• Exercise details:
From the line that contains "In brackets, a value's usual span" through the line that contains "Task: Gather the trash", output every line of the listing below exactly and leave out all the rest.
== Segment start ==
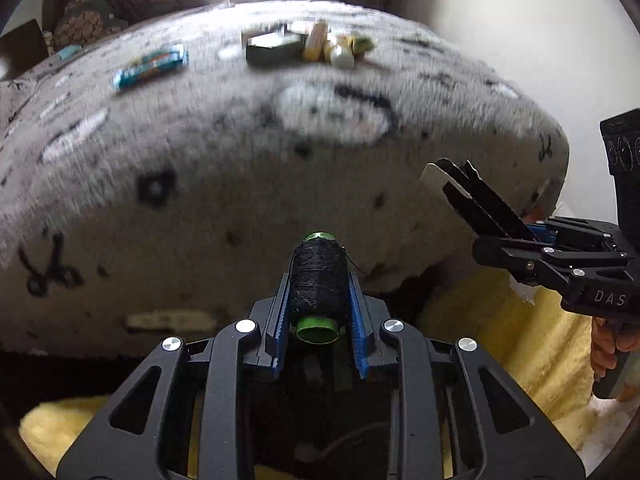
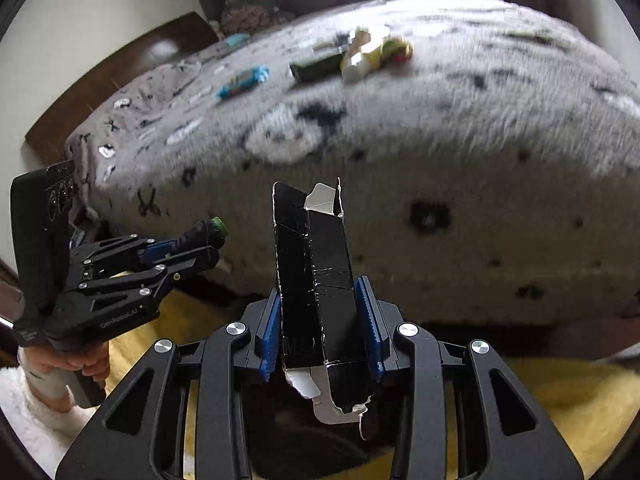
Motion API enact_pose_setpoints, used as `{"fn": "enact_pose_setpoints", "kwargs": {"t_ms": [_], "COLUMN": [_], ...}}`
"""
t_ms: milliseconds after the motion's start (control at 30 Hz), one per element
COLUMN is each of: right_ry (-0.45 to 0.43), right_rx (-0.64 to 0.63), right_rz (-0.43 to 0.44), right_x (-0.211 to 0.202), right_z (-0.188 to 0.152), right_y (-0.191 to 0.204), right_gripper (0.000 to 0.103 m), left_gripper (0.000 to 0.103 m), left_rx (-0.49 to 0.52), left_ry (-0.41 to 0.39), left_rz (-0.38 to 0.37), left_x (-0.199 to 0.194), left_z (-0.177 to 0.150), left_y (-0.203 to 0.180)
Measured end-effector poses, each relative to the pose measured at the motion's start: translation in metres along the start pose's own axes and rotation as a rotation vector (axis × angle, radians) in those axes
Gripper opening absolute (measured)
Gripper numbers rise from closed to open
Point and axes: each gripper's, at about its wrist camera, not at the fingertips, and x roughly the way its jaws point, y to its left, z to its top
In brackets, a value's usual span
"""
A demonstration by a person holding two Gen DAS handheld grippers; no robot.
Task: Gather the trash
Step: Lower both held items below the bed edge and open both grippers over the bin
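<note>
My left gripper [image 1: 319, 280] is shut on a spool of black thread [image 1: 319, 280] with green ends, held off the foot of the bed. It also shows in the right wrist view [image 2: 202, 236]. My right gripper [image 2: 320, 300] is shut on a torn black cardboard box [image 2: 316, 276], flattened, white inside. The box also shows in the left wrist view [image 1: 472, 196] at the right. More litter lies far up the bed: a blue wrapper [image 1: 152, 66], a dark green box [image 1: 274, 50], and yellow and white scraps [image 1: 340, 48].
The bed carries a grey fuzzy blanket [image 1: 240, 152] with black and white marks. A yellow rug [image 1: 504, 344] lies on the floor below both grippers. A dark wooden headboard [image 2: 120, 80] and pillows stand at the far left. A window is beyond the bed.
</note>
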Motion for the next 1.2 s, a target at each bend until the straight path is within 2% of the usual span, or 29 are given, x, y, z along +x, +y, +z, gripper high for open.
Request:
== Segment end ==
• Exercise result:
In brackets, a value's usual span
"""
A demonstration by a person holding two Gen DAS handheld grippers; no robot.
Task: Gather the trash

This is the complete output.